This is regarding compilers.
Do compilers perform run time dependency checks to decide to vectorize a loop ? In other words, do compilers trace through the logic as it would in run-time to determine if a loop can be vectorized?
Is it that when the compiler compiles a code and if auto-vectorization is enabled(default) then the output is a vectorized code targeted with lets say AVX assembly instructions then when did it perform the dependency checks ?
7
For a compiler to do run time checks (to find warnings and errors that cannot be found at compile time, including loop vectorization), it starts to get dangerously close to the Halting Problem.
Alan Turing proved in 1936 that a general algorithm to solve the halting problem for all possible program-input pairs cannot exist. A key part of the proof was a mathematical definition of a computer and program, which became known as a Turing machine; the halting problem is undecidable over Turing machines. It is one of the first examples of a decision problem.
Consider the following Java program:
public class Halting {
public static void main(String... args) {
while(isCondition()) {
}
}
private static boolean isCondition() {
return true;
}
}
This program returns no errors or warnings by the compiler. It would have to trace through the logic to see that it is an infinite loop. What’s to stop the theoretical run time checker from getting stuck in an infinite loop the same way? The compiler can’t get stuck in an infinite loop, it’s not smart enough.
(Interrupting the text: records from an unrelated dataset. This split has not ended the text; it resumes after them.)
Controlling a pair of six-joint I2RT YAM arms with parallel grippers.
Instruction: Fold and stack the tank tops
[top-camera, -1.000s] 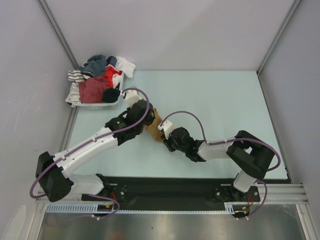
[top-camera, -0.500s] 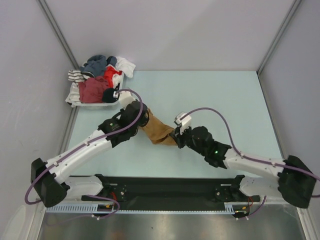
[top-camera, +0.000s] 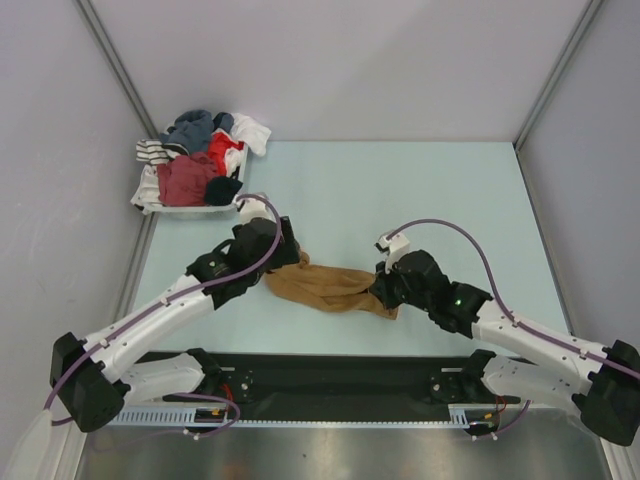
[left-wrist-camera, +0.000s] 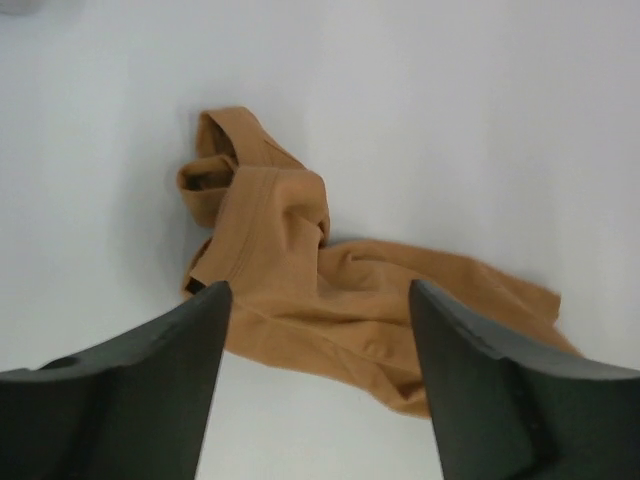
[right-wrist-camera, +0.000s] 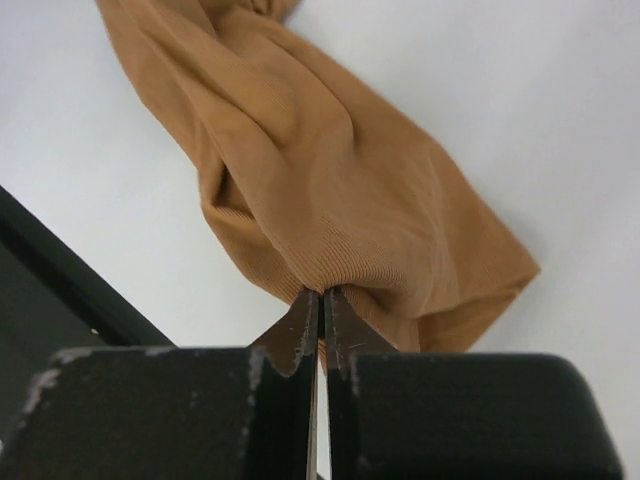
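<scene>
Spreading the tan top (top-camera: 325, 285) was in hand: the right end effector (right-wrist-camera: 320, 300) pinched its edge, and the wide left end effector (left-wrist-camera: 320, 295) probably needed another corner next.

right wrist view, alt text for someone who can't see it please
The right gripper is shut on an edge of a tan-brown tank top, which trails away bunched and wrinkled across the pale table. A black strip crosses the lower left corner.
</scene>
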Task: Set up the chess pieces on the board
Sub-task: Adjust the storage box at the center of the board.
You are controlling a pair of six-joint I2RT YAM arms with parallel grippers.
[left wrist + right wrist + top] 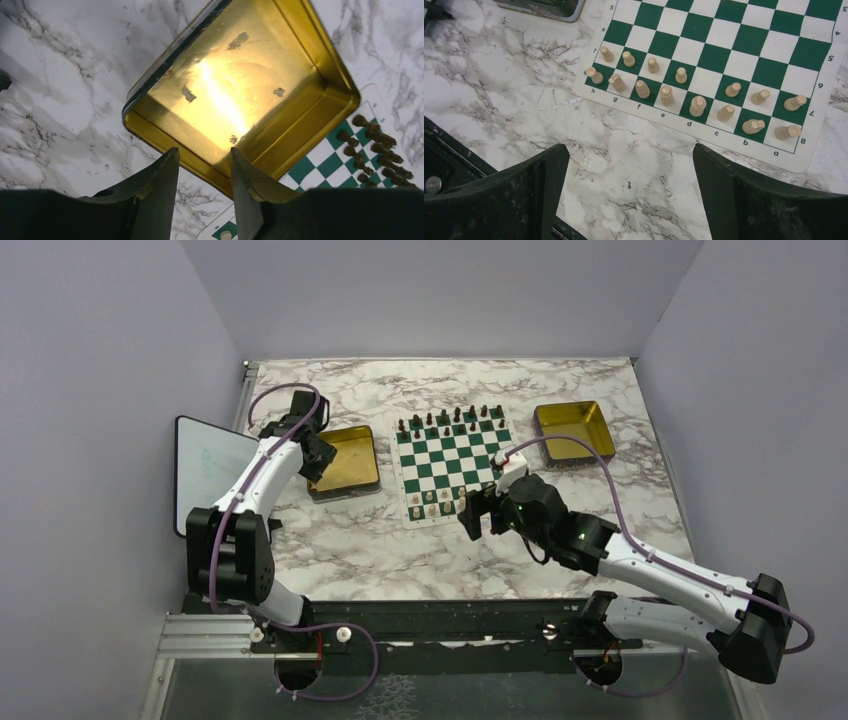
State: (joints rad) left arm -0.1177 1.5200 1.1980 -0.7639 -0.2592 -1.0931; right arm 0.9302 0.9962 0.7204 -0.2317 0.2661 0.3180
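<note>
The green and white board (pixel 450 455) lies mid-table. Cream chess pieces (pixel 435 503) stand in its two near rows, and dark pieces (pixel 450 421) in the far rows. In the right wrist view the cream pieces (pixel 666 95) fill the near rows of the board (pixel 719 35), with one square of the second row bare. My right gripper (pixel 629 155) is open wide and empty over the marble just in front of the board (pixel 478 515). My left gripper (pixel 202 165) is open and empty above the near edge of the left gold tray (pixel 235 75).
The left gold tray (pixel 352 450) looks empty. A second gold tray (pixel 573 428) sits right of the board. A white tablet (pixel 205 470) lies at the left table edge. The dark pieces (pixel 375 145) and a board corner (pixel 330 162) show in the left wrist view.
</note>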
Notice, on the other hand, that this does have an error:
public class Halting {
public static void main(String... args) {
String foo = null;
System.out.println(foo.charAt(0));
}
}
This yields the warning:
Null pointer access: The variable foo can only be null at this location
Such checks are the best the compiler can do. But notice that this has no warning, even though it’s the same problem:
public class Halting {
public static void main(String... args) {
String foo = getFoo();
System.out.println(foo.charAt(0));
}
private static String getFoo() {
return null;
}
}
1
I don’t think any do, but it should be possible. For example gcc 4.8 (scroll down to IA-32/x86-64 section) has both a builtin __builtin_cpu_supports function and function multiversioning support that the developer can use to write different code for different architectures. I don’t see why the compiler couldn’t generate different codepaths dependant on the runtime using these features automatically.
For example, manually:
__attribute__ ((target ("default")))
int foo(void)
{
return 1;
}
__attribute__ ((target ("sse4.2")))
int foo(void)
{
return 2;
}
int main (void)
{
int (*p) = &foo;
assert ((*p)() == foo());
return 0;
}